___ INFORMATION SUPPLIED

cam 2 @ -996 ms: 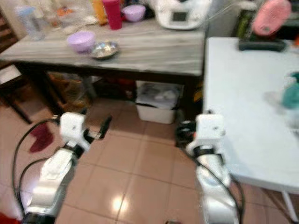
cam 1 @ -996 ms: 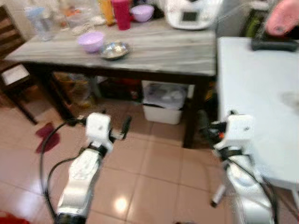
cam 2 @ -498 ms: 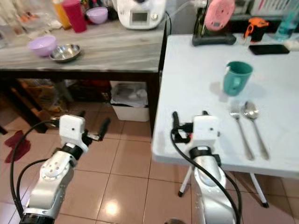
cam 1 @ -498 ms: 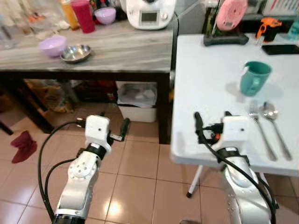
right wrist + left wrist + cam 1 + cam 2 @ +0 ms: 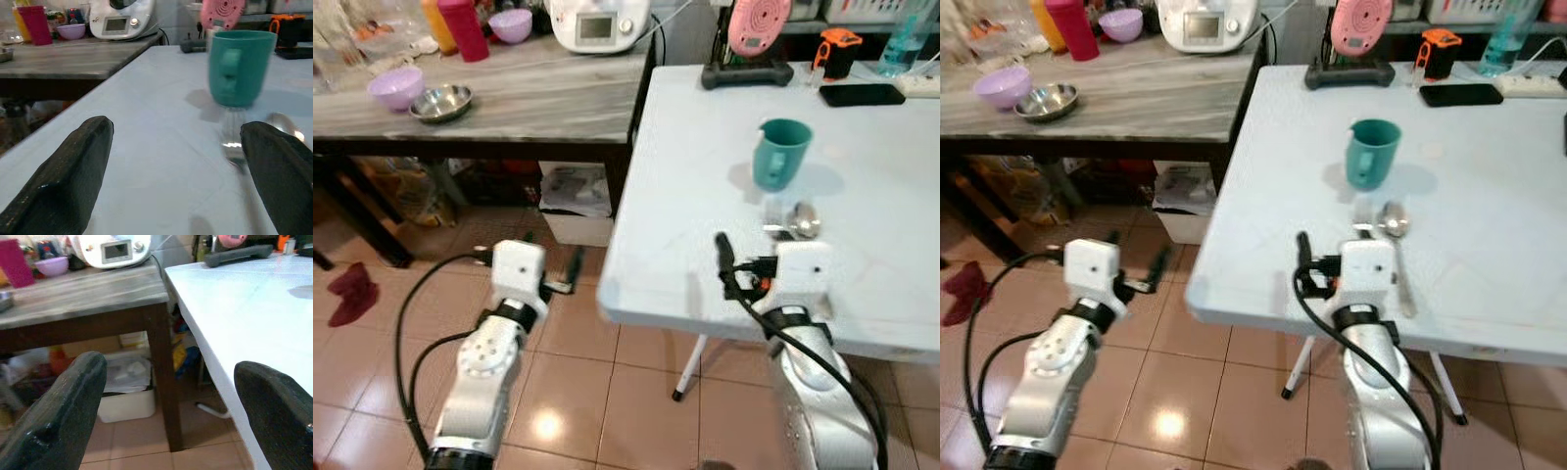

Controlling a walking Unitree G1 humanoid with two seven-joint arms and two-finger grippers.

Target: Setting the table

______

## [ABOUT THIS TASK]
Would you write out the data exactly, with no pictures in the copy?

## [YOUR SOLUTION]
cam 2 @ -996 ms: 
cam 1 @ -996 ms: 
cam 2 @ -498 ms: 
cam 1 @ -498 ms: 
right wrist + left wrist + cam 1 + cam 2 @ +0 ms: 

Controlling a walking Unitree G1 humanoid with two seven-joint arms and two-finger grippers.

Target: Setting the table

Output for the exercise is complete.